- _TO DO_:
Print every line of the data word for word.

- _DATASET CONTENT_:
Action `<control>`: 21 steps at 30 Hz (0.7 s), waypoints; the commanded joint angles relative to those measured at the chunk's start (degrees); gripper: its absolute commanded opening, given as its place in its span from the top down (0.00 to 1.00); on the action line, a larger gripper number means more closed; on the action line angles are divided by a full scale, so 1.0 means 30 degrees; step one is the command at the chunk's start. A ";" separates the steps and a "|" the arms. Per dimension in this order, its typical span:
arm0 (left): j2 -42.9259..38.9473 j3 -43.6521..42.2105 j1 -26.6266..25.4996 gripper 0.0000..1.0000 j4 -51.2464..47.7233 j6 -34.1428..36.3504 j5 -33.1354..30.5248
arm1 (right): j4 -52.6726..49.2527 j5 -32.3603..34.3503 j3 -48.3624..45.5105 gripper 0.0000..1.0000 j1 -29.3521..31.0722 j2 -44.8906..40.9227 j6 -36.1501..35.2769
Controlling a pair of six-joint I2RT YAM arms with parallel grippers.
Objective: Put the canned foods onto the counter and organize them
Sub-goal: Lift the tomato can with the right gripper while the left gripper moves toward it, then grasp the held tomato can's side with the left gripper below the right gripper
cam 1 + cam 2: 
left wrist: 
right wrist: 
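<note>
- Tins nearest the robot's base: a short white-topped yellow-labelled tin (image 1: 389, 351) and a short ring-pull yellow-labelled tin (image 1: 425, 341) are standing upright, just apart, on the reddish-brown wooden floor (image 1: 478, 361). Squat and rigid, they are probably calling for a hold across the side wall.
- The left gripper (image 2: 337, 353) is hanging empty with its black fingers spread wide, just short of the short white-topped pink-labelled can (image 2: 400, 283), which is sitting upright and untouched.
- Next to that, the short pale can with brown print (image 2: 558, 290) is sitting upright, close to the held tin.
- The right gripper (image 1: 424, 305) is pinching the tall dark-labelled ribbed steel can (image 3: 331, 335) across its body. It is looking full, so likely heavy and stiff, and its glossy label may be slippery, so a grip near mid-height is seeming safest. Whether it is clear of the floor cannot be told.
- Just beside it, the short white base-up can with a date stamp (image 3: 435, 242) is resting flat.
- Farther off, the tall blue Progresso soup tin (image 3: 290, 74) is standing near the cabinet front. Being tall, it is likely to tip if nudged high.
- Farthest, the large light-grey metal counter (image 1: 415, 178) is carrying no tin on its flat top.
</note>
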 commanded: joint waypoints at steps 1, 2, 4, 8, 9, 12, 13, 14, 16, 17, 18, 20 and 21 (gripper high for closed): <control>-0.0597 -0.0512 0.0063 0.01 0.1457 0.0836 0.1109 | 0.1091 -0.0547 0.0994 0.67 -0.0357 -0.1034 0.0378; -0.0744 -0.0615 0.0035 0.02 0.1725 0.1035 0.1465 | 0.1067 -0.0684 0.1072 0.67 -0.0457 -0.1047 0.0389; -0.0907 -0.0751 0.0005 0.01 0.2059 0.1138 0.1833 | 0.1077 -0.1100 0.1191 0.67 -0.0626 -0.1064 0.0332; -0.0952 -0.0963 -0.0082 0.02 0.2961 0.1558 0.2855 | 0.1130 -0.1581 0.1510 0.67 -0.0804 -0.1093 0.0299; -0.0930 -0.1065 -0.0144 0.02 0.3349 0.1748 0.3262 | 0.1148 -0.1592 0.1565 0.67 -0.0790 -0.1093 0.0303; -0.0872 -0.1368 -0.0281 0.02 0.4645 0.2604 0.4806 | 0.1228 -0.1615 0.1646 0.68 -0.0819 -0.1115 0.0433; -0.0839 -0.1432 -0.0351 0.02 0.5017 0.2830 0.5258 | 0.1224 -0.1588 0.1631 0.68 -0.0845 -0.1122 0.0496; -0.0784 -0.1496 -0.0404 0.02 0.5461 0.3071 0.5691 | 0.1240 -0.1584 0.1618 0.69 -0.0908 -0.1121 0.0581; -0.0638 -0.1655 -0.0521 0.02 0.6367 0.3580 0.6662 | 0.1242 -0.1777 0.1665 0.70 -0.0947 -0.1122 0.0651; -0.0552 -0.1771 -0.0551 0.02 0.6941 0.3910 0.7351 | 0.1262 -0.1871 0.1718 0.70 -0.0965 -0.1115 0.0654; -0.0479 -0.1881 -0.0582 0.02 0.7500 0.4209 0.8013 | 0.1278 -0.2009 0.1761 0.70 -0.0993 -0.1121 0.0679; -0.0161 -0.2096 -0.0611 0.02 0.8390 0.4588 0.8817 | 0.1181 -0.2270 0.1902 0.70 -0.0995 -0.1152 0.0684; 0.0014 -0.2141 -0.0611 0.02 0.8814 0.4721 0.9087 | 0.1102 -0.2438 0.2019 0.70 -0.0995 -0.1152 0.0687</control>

- _SOLUTION TO THIS EXERCISE_:
Action `<control>`: 21 steps at 30 Hz (0.7 s), waypoints; the commanded joint angles relative to those measured at the chunk's start (degrees); gripper: its absolute commanded opening, given as its place in its span from the top down (0.00 to 1.00); on the action line, a larger gripper number means more closed; on the action line angles are divided by a full scale, so 1.0 means 30 degrees; step one is the command at the chunk's start. A ";" separates the steps and a "|" the arms. Per dimension in this order, its typical span:
arm0 (left): j2 -42.9259..38.9473 j3 -43.6521..42.2105 j1 -26.6266..25.4996 gripper 0.0000..1.0000 j4 -51.2464..47.7233 j6 -34.1428..36.3504 j5 -33.1354..30.5248
arm1 (right): j4 -52.6726..49.2527 j5 -32.3603..34.3503 j3 -48.3624..45.5105 gripper 0.0000..1.0000 j1 -29.3521..31.0722 j2 -44.8906..40.9227 j6 -36.1501..35.2769
Controlling a pair of six-joint I2RT YAM arms with parallel grippers.
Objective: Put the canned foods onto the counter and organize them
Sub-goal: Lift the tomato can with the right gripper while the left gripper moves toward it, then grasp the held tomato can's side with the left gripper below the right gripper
cam 1 + cam 2: 
left wrist: 
right wrist: 
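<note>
- Tins nearest the robot's base: a short white-topped yellow-labelled tin (image 1: 389, 351) and a short ring-pull yellow-labelled tin (image 1: 425, 341) are standing upright, just apart, on the reddish-brown wooden floor (image 1: 478, 361). Squat and rigid, they are probably calling for a hold across the side wall.
- The left gripper (image 2: 337, 353) is hanging empty with its black fingers spread wide, just short of the short white-topped pink-labelled can (image 2: 400, 283), which is sitting upright and untouched.
- Next to that, the short pale can with brown print (image 2: 558, 290) is sitting upright, close to the held tin.
- The right gripper (image 1: 424, 305) is pinching the tall dark-labelled ribbed steel can (image 3: 331, 335) across its body. It is looking full, so likely heavy and stiff, and its glossy label may be slippery, so a grip near mid-height is seeming safest. Whether it is clear of the floor cannot be told.
- Just beside it, the short white base-up can with a date stamp (image 3: 435, 242) is resting flat.
- Farther off, the tall blue Progresso soup tin (image 3: 290, 74) is standing near the cabinet front. Being tall, it is likely to tip if nudged high.
- Farthest, the large light-grey metal counter (image 1: 415, 178) is carrying no tin on its flat top.
</note>
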 commanded: joint waypoints at steps 1, 2, 4, 8, 9, 12, 13, 14, 16, 17, 18, 20 and 21 (gripper high for closed): <control>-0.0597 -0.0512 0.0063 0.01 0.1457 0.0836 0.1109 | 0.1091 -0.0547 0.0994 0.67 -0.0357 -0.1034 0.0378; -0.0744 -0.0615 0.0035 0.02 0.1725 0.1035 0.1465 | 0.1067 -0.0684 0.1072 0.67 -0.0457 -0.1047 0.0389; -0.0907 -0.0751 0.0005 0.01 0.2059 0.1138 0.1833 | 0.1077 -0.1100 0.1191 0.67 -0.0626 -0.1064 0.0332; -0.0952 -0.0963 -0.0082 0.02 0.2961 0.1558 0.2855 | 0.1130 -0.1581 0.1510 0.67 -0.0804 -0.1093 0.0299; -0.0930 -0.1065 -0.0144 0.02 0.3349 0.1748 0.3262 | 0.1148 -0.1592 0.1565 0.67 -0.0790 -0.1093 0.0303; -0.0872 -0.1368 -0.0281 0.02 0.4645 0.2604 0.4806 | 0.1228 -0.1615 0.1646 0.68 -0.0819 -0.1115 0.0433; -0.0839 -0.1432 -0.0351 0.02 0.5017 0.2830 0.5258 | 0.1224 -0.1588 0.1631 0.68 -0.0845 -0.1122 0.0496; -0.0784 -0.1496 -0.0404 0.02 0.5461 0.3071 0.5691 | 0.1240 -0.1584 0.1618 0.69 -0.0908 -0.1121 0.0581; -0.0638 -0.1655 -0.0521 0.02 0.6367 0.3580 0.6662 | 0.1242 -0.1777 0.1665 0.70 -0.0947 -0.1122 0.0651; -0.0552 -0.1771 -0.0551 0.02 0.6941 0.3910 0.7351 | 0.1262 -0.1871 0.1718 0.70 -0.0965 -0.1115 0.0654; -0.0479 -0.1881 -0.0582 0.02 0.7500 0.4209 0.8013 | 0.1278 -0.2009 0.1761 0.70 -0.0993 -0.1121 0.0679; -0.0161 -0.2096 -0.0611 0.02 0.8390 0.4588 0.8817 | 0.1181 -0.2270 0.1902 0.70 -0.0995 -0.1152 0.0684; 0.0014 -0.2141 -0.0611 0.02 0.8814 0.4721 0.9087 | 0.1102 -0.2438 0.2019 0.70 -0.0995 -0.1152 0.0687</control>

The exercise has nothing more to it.